Davisite Banner. Left side the bicycle obelisk at 3rd and University. Right side the trellis at the entrance to the Arboretum.

You Don’t Tug on Superman’s Cape

By Bertie Brouhard

Sound advice from Jim Croce in his 1972 ballad “You Don’t Mess Around With Jim” But I did tug with some success. 

Long gone are Clark Kent and Lois Lane but I have found their replacements on the UCD Campus. 

Last week I was ushered into the office of Chancellor Gary May on the fifth floor of Mrak Hall. Hanging on the wall of the Chancellor’s dark paneled office was his Superman cape. (I should have asked for a photo of him in his cape but lacked the courage.)

After exchanging smiles and a handshake we sat at his conference table. My “tugging” began. He, now 62, was relaxed in his white starched shirt with black cufflinks and stylish necktie. He easily, confidently projects an image of leadership competence, attention and approachability. You’d gladly welcome him as your manager, boss, supervisor – Chancellor.

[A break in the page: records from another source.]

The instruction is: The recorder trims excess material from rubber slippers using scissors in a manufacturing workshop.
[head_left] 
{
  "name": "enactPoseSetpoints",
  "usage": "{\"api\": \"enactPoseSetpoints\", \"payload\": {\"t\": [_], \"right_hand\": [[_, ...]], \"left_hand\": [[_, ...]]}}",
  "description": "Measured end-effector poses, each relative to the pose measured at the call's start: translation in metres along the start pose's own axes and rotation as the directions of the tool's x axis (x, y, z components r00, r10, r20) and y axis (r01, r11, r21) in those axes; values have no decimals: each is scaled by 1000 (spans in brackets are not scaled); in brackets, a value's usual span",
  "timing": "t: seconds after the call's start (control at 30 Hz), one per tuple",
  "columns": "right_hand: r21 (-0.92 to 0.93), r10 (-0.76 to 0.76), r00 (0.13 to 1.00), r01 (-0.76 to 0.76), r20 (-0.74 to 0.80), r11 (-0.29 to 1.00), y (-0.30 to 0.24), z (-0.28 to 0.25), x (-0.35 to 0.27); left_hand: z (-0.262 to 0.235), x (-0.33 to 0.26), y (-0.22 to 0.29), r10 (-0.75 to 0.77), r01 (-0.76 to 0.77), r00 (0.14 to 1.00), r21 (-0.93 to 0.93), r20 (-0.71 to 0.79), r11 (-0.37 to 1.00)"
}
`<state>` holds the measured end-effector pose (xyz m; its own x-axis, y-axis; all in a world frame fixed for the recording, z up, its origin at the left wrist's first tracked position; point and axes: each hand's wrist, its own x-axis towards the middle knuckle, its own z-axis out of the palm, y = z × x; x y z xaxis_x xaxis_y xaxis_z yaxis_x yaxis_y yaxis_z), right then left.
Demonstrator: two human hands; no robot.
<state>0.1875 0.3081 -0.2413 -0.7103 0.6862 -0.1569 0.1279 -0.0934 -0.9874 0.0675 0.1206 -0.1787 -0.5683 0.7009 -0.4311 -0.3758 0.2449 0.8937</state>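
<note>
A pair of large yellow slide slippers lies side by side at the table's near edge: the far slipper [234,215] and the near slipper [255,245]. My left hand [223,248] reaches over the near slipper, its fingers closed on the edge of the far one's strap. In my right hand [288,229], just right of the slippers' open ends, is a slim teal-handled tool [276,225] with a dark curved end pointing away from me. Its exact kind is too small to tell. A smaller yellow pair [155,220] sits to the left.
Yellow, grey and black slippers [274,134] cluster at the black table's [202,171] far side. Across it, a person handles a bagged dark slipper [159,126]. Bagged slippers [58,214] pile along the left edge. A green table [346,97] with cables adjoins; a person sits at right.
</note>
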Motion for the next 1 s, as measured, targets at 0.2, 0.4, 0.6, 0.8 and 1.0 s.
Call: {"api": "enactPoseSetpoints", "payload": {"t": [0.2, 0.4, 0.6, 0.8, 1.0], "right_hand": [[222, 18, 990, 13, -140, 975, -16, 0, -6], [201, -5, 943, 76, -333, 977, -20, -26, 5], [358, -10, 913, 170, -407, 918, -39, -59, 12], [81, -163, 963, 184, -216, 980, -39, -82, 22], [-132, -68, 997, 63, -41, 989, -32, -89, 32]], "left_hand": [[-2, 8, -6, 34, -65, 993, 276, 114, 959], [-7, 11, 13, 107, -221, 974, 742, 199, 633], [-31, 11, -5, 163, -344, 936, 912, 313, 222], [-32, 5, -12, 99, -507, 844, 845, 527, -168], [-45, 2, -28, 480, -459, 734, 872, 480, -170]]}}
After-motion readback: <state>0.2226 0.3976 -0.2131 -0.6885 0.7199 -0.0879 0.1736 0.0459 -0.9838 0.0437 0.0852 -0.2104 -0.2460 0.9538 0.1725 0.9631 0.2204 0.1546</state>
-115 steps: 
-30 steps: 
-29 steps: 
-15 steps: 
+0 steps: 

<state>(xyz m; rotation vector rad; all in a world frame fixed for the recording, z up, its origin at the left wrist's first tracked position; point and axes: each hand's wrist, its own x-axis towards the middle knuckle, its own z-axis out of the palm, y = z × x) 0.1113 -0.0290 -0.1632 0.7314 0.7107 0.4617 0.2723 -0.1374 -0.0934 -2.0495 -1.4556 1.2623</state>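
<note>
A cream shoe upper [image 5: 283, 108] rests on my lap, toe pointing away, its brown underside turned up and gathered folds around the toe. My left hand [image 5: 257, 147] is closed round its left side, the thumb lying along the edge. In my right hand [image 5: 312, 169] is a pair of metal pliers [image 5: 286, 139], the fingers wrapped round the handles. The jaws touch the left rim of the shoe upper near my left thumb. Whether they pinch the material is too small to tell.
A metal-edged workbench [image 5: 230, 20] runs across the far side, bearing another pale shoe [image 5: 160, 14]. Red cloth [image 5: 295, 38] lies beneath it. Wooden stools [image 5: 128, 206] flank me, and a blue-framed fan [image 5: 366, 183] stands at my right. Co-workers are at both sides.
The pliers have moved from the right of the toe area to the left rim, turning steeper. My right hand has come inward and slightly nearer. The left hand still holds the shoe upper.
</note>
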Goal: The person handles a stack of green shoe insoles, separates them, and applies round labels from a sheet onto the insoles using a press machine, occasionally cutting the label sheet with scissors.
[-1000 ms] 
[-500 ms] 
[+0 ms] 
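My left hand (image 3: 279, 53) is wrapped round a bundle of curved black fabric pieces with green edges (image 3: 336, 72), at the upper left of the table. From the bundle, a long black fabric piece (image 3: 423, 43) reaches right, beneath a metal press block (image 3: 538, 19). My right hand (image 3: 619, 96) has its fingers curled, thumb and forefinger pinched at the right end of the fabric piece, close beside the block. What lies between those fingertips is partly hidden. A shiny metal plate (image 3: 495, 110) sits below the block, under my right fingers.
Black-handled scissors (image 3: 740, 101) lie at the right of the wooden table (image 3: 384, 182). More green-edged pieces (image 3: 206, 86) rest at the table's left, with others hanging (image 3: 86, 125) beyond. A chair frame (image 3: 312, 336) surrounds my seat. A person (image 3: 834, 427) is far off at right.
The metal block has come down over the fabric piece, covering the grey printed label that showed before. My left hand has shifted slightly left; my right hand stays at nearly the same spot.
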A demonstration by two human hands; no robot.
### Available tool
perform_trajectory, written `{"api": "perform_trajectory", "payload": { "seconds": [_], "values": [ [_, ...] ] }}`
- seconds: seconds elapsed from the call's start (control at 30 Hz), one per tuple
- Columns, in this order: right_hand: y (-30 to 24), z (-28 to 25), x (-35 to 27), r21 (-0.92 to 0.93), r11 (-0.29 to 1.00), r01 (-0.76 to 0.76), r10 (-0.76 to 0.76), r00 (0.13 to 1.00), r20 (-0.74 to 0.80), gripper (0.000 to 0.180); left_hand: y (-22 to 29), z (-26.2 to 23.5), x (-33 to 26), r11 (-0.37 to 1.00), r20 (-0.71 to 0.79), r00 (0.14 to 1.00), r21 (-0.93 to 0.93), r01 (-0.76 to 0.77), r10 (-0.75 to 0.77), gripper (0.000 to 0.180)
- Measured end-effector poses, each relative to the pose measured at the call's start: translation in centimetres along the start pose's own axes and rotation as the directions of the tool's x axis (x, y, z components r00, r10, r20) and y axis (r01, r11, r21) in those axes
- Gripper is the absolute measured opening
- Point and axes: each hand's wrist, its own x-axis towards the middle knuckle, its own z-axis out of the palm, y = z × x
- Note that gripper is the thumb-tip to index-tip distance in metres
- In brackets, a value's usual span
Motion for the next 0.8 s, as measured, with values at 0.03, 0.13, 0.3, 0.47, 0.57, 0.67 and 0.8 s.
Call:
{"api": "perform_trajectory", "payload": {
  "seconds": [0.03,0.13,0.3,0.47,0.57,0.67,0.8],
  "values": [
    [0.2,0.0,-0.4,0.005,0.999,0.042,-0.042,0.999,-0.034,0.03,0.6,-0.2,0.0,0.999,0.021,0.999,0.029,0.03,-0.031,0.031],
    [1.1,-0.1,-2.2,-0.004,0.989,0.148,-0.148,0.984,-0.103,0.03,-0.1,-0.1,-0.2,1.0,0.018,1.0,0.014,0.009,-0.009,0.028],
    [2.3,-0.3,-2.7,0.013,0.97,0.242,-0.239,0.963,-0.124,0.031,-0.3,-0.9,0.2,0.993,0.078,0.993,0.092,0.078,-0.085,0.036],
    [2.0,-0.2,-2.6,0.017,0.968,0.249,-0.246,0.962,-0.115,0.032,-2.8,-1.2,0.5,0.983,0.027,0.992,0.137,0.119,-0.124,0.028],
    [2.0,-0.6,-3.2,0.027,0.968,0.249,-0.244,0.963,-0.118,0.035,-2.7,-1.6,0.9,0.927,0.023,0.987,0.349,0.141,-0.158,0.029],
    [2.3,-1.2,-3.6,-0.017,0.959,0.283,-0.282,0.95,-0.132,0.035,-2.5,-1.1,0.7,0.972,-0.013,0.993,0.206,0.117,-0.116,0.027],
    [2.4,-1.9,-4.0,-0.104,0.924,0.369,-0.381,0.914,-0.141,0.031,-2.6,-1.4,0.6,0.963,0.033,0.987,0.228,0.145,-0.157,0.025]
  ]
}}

A curious townie with no knowledge or previous experience with the workings of a large university campus I’m most grateful for the time and interest he gave to our interview. I had earlier submitted questions; softball tosses I’m sure.

It was graduation season and my handshake was one of the more than 8000 he’d make. 7500 of which were with undergrads and the balance with those receiving professional school degrees; nursing, vet med and med, law,  business school and others all of which he’d share with the Provost. 

We began with his mentors, his role models growing up. “Education was a highly valued commodity” in his family. Prized by his mother and father. Mom was a teacher and one of the first in the fifties; integrated into the University of Missouri. His postal worker father gave him a dollar for every “A” on his report cards. I suspect there were many paydays. 

His engrained work ethic carried him far at Georgia Tech where he caught the eye of Professor Augustine Esogbue; the Institute’s first and only at the time black engineering professor. “He was a father figure to many of us engineering students and took a particular interest in me for my good grades and leadership skills. He encouraged me to go to grad school.” 

After earning degrees at Berkeley he returned to Georgia Tech rising from a faculty position to department chair where he was selected by President Wayne Clough to be his Executive Assistant to the President. It was an “Chancellor Apprenticeship” assignment with “the person most responsible for me becoming a Chancellor. I’d made a name for myself with my scholarship and leadership. He taught me what makes a university run.”  

I asked if he felt engineers make good Chancellors? He and others seem to think so since from Berkeley alone have risen two other of Gary’s contemporaries; Reggie DesRoches at Rice and Darryll Pines at The University of Maryland. UCs San Diego, Santa Barbara and Riverside like UCD have engineers in their Chancellor positions. Finally slide rules and plastic pocket protectors with mechanical pencils are in style.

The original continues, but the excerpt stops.